_Problem description_: After removing every image, reproduce the data exactly as it appears.

*** Provided data Section Begins ***

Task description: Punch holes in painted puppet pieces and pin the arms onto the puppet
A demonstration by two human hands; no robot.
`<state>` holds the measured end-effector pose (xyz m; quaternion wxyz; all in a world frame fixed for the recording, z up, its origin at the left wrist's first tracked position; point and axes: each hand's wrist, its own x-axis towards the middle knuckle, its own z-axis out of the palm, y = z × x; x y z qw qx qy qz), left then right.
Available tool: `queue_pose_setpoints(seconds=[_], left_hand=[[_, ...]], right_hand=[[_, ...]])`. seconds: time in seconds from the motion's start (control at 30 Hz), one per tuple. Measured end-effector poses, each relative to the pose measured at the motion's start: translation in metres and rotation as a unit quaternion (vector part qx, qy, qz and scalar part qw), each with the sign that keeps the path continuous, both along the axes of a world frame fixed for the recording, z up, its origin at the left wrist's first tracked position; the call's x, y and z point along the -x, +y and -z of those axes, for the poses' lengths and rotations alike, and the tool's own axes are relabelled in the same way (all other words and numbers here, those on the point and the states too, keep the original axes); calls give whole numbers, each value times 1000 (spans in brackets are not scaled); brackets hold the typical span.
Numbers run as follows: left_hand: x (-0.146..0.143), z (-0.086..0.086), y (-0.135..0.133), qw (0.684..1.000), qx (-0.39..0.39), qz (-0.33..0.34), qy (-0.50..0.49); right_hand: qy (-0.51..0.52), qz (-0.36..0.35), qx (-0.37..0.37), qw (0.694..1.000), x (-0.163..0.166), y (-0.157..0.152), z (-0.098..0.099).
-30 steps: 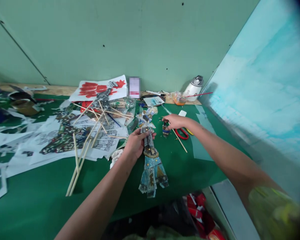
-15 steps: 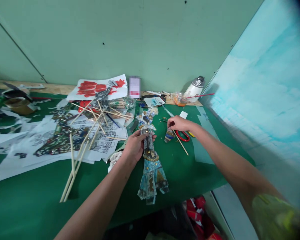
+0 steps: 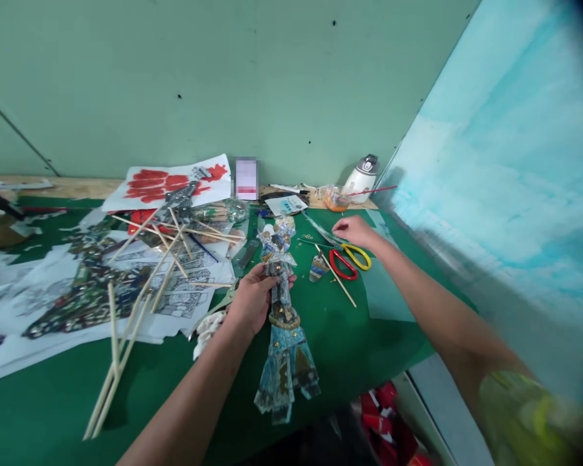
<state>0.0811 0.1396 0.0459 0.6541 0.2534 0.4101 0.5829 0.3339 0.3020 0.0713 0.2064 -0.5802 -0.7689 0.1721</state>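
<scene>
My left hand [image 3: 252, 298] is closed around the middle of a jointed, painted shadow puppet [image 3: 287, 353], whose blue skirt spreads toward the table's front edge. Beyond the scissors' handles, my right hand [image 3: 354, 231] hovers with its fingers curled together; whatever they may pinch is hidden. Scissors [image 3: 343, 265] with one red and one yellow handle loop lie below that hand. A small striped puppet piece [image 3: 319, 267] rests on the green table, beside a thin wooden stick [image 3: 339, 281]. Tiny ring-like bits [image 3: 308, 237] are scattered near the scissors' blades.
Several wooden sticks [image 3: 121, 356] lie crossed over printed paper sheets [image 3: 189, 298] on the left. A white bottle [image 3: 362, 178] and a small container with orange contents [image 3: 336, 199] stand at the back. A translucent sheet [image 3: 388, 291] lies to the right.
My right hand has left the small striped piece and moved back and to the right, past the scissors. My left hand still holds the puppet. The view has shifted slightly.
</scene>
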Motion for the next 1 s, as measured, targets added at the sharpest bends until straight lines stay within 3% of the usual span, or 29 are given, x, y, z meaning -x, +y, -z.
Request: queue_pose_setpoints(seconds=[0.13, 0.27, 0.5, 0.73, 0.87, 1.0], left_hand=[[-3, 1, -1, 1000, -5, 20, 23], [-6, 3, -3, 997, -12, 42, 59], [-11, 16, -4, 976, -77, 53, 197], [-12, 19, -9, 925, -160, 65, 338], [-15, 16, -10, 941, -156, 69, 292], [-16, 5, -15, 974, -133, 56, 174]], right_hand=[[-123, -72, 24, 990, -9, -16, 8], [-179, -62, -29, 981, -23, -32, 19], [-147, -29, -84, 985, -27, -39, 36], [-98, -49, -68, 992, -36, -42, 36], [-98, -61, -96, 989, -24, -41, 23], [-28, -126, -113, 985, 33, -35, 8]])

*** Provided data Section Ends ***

_Exercise answer_:
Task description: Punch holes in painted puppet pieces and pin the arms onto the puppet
A demonstration by two human hands; no robot.
`<state>` holds the measured end-effector pose (xyz m; quaternion wxyz; all in a world frame fixed for the recording, z up, its origin at the left wrist's first tracked position; point and axes: each hand's wrist, its own x-axis towards the middle knuckle, its own z-axis out of the palm, y = z × x; x y z qw qx qy qz), left then right.
Available tool: `queue_pose_setpoints(seconds=[_], left_hand=[[_, ...]], right_hand=[[_, ...]])`. seconds: time in seconds from the motion's start (control at 30 Hz), one per tuple. Measured end-effector poses, each relative to the pose measured at the motion's start: translation in metres and rotation as a unit quaternion (vector part qx, qy, qz and scalar part qw), each with the sign that keeps the path continuous, both along the axes of a world frame fixed for the recording, z up, its origin at the left wrist's first tracked position; the call's x, y and z point along the -x, +y and -z of those axes, for the poses' lengths and rotations alike, and the tool's own axes are relabelled in the same way (all other words and numbers here, those on the point and the states too, keep the original axes); calls give whole numbers, each value times 1000 (spans in brackets are not scaled); brackets hold the typical span.
Numbers run as follows: left_hand: x (-0.146..0.143), z (-0.086..0.086), y (-0.135..0.133), qw (0.684..1.000), qx (-0.39..0.39), qz (-0.33..0.34), qy (-0.50..0.49); right_hand: qy (-0.51..0.52), qz (-0.36..0.35), qx (-0.37..0.37), qw (0.694..1.000), x (-0.163..0.166), y (-0.157..0.152), z (-0.098..0.099).
-30 steps: 
-15 steps: 
+0 steps: 
<state>0.0811 0.1396 0.0459 0.6541 0.2534 0.4101 0.5829 0.3339 0.3020 0.0713 0.2064 -0.5802 -0.7689 0.1721</state>
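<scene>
My left hand [image 3: 252, 298] is closed around the middle of a jointed, painted shadow puppet [image 3: 287, 353], whose blue skirt spreads toward the table's front edge. Beyond the scissors' handles, my right hand [image 3: 354, 231] hovers with its fingers curled together; whatever they may pinch is hidden. Scissors [image 3: 343, 265] with one red and one yellow handle loop lie below that hand. A small striped puppet piece [image 3: 319, 267] rests on the green table, beside a thin wooden stick [image 3: 339, 281]. Tiny ring-like bits [image 3: 308, 237] are scattered near the scissors' blades.
Several wooden sticks [image 3: 121, 356] lie crossed over printed paper sheets [image 3: 189, 298] on the left. A white bottle [image 3: 362, 178] and a small container with orange contents [image 3: 336, 199] stand at the back. A translucent sheet [image 3: 388, 291] lies to the right.
My right hand has left the small striped piece and moved back and to the right, past the scissors. My left hand still holds the puppet. The view has shifted slightly.
</scene>
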Motion for the next 1 s, as measured, targets added at the sharpest bends until straight lines stay within 3% of the usual span, or 29 are given, x, y, z meaning -x, +y, -z.
Request: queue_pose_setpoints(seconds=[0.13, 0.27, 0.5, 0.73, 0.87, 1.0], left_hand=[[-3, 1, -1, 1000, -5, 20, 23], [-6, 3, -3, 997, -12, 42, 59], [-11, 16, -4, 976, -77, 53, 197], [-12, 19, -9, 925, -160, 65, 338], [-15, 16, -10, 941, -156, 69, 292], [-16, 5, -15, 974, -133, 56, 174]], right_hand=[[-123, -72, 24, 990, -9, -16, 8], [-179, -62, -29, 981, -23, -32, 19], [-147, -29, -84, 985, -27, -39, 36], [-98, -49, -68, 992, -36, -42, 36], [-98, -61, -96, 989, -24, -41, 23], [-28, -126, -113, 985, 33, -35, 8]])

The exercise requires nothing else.